Activity
Repeat exactly, please, the opening lines of the data below, through and including the line where "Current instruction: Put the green" sits.

Excerpted records
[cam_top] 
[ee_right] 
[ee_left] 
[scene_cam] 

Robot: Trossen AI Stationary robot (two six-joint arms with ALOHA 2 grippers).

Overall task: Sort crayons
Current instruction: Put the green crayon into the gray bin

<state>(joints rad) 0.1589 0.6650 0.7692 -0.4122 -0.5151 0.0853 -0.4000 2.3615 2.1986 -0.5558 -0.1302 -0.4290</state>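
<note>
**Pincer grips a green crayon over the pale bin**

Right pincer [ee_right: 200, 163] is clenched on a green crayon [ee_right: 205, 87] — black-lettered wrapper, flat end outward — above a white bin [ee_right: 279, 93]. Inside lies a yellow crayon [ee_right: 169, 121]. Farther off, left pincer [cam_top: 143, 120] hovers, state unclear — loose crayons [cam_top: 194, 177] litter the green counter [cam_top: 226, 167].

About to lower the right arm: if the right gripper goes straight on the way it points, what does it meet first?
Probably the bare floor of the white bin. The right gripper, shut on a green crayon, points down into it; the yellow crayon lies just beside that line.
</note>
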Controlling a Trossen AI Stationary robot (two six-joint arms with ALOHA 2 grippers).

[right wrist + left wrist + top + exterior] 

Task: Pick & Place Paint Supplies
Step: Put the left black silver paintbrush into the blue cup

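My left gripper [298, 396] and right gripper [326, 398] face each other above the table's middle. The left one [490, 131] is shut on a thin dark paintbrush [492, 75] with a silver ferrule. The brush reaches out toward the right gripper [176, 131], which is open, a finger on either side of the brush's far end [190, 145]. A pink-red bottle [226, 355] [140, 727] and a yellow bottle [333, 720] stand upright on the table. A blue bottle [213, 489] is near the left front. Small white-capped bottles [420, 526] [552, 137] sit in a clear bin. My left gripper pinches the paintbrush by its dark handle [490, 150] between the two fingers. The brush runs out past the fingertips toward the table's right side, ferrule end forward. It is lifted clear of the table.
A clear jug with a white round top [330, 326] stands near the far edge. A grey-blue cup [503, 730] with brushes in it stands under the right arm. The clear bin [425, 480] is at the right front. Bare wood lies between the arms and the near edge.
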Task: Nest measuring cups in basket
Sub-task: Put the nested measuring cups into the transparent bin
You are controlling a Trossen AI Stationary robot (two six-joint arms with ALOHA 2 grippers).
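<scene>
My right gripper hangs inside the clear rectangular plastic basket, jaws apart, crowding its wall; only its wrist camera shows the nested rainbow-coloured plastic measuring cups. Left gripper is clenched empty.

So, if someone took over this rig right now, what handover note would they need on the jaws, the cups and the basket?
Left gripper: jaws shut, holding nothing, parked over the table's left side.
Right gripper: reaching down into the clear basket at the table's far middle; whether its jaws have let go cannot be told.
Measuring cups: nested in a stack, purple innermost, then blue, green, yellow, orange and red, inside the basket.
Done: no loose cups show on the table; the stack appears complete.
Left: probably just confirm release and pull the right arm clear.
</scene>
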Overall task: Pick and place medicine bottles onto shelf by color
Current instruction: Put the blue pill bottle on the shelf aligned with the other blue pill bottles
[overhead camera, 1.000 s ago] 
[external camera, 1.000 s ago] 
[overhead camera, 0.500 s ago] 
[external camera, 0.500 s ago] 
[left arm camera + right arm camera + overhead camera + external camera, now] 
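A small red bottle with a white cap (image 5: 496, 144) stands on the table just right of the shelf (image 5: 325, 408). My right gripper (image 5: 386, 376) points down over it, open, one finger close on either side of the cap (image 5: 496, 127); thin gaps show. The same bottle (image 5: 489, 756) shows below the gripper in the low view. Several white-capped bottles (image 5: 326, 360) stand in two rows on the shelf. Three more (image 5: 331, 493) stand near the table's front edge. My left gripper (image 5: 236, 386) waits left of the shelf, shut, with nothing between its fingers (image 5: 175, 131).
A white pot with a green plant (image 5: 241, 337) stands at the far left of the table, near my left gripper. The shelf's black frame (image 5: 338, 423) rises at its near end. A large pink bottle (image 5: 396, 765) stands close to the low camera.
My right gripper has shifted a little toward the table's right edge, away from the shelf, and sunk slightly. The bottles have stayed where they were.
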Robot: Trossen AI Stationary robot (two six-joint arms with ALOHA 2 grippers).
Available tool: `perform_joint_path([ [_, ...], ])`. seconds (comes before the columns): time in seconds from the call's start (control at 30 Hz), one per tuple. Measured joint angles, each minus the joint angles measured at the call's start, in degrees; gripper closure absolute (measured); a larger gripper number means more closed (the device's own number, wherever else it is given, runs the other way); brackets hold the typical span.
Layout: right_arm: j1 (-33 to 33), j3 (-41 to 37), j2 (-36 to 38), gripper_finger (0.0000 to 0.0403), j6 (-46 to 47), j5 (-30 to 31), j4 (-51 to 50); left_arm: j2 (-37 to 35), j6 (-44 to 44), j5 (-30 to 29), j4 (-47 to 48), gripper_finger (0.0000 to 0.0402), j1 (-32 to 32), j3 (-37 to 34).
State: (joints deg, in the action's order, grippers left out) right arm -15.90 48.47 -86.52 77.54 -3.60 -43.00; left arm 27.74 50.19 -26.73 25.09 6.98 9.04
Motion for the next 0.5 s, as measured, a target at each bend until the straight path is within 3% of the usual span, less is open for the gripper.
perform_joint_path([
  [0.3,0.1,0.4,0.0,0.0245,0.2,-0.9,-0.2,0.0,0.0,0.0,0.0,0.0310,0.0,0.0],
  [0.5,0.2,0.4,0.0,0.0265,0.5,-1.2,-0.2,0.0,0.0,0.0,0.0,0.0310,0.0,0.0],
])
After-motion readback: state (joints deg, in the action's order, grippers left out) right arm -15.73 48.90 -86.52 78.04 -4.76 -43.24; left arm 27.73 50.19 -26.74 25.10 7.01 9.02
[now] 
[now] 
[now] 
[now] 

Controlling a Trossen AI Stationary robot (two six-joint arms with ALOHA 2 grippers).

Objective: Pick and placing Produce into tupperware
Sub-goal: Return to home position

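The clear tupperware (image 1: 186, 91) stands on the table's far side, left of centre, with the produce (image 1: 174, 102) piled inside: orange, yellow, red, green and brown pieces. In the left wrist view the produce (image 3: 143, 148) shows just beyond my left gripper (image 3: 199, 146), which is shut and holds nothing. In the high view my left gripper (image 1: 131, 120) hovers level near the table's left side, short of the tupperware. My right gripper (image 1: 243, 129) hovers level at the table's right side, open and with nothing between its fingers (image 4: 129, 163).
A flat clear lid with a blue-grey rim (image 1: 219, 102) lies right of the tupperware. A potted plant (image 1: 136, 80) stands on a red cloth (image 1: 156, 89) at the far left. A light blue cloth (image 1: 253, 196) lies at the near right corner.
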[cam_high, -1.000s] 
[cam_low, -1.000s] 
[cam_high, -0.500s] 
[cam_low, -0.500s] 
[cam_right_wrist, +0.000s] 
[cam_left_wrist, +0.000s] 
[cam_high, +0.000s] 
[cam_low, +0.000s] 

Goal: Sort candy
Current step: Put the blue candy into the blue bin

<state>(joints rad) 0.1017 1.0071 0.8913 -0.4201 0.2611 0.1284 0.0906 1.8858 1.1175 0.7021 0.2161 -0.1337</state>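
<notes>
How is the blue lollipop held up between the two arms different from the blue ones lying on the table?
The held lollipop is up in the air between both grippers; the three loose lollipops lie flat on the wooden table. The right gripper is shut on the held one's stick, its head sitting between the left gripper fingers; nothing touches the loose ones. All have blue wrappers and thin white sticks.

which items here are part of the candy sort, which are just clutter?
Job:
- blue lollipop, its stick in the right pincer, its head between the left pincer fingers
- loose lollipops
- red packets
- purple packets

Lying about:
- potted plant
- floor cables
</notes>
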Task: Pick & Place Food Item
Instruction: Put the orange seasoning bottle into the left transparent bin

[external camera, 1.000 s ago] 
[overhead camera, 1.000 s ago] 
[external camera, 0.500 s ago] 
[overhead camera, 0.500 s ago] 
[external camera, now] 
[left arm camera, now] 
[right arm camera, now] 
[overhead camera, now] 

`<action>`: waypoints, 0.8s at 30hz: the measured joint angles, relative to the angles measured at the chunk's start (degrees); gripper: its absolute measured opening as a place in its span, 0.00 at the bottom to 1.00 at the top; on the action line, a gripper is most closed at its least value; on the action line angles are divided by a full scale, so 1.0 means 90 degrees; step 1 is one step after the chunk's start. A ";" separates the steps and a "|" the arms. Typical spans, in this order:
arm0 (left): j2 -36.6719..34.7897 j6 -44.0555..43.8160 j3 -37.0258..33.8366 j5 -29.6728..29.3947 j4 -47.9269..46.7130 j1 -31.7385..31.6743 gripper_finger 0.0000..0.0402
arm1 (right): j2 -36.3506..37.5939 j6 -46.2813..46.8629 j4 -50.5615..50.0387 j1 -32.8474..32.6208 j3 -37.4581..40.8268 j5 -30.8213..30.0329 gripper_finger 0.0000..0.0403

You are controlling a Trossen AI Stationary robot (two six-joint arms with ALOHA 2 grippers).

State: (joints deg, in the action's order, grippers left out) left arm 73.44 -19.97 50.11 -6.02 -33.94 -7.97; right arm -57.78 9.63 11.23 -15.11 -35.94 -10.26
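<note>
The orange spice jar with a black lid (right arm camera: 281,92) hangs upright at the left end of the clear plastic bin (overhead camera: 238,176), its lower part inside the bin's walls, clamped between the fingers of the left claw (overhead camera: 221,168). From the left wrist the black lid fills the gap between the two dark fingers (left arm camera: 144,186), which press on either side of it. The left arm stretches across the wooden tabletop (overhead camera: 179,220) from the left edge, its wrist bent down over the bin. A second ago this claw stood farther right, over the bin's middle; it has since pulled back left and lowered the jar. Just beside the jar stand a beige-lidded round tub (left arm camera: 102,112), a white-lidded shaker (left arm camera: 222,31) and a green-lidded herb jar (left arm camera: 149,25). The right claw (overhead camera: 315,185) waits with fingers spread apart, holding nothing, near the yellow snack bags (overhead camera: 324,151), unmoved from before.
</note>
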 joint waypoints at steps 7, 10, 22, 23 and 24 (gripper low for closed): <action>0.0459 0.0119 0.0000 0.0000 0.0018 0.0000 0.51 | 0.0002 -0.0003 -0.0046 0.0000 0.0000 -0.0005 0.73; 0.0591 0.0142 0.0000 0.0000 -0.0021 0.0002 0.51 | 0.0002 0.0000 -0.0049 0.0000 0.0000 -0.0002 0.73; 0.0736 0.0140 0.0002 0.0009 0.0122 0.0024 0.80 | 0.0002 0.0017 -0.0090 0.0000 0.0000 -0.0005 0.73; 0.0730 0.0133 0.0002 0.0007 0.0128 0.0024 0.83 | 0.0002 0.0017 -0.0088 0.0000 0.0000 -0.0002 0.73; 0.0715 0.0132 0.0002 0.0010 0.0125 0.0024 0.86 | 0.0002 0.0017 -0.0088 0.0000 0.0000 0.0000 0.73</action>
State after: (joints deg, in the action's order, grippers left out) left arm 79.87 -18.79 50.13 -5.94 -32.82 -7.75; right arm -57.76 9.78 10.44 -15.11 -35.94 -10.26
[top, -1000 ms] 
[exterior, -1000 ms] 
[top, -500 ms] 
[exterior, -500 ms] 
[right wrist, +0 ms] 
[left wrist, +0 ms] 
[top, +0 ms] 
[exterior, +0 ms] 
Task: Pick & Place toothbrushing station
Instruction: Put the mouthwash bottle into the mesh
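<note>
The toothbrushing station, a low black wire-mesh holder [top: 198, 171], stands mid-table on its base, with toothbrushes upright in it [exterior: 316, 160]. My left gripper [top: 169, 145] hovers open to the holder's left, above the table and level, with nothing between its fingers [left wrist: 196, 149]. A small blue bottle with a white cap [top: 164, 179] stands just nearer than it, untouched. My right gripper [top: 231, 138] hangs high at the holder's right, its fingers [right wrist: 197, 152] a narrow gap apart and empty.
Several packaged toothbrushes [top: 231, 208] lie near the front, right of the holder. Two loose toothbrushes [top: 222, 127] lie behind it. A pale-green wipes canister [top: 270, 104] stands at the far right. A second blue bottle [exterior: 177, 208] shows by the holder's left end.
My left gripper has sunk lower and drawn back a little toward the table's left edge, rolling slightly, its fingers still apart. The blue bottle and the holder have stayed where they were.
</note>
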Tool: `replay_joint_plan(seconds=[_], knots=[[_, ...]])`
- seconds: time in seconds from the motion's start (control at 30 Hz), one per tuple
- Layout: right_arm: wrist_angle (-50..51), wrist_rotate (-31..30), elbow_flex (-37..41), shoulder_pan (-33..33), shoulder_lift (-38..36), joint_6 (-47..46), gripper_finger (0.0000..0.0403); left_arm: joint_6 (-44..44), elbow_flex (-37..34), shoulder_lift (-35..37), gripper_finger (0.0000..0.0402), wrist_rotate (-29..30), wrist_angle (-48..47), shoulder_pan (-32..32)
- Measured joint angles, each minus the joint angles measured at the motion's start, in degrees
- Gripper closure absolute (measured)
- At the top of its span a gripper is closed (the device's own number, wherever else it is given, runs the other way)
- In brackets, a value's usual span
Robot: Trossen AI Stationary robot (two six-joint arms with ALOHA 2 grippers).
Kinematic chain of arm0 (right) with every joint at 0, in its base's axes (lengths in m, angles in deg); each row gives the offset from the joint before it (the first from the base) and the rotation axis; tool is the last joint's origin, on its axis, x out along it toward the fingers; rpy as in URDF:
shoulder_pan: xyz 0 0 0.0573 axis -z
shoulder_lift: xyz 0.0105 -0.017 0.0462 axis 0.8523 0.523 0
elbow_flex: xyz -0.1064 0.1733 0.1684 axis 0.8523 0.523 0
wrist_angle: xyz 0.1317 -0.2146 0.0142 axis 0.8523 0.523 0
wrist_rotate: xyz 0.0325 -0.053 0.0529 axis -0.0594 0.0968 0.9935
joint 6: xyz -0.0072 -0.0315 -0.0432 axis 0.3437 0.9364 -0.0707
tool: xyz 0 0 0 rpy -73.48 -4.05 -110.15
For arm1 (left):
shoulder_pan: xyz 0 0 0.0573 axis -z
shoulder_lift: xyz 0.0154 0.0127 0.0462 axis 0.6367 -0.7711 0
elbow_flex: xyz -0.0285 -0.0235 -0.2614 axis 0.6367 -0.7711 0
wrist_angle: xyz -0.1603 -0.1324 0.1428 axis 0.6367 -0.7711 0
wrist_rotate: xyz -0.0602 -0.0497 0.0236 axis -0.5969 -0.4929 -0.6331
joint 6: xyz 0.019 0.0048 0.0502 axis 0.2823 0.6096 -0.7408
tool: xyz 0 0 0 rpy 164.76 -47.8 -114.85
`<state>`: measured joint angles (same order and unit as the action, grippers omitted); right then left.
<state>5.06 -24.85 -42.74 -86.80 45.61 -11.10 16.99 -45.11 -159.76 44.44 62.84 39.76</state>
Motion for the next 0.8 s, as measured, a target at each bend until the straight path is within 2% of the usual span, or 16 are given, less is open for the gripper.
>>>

Final answer
[cam_top] 
[ee_right] 
[ee_left] 
[scene_cam] 

Robot: Trossen AI Stationary robot (two six-joint arms with ALOHA 2 grippers).

Overall task: Sort crayons
Current instruction: Put the green crayon into the gray bin

This response contains the complete answer.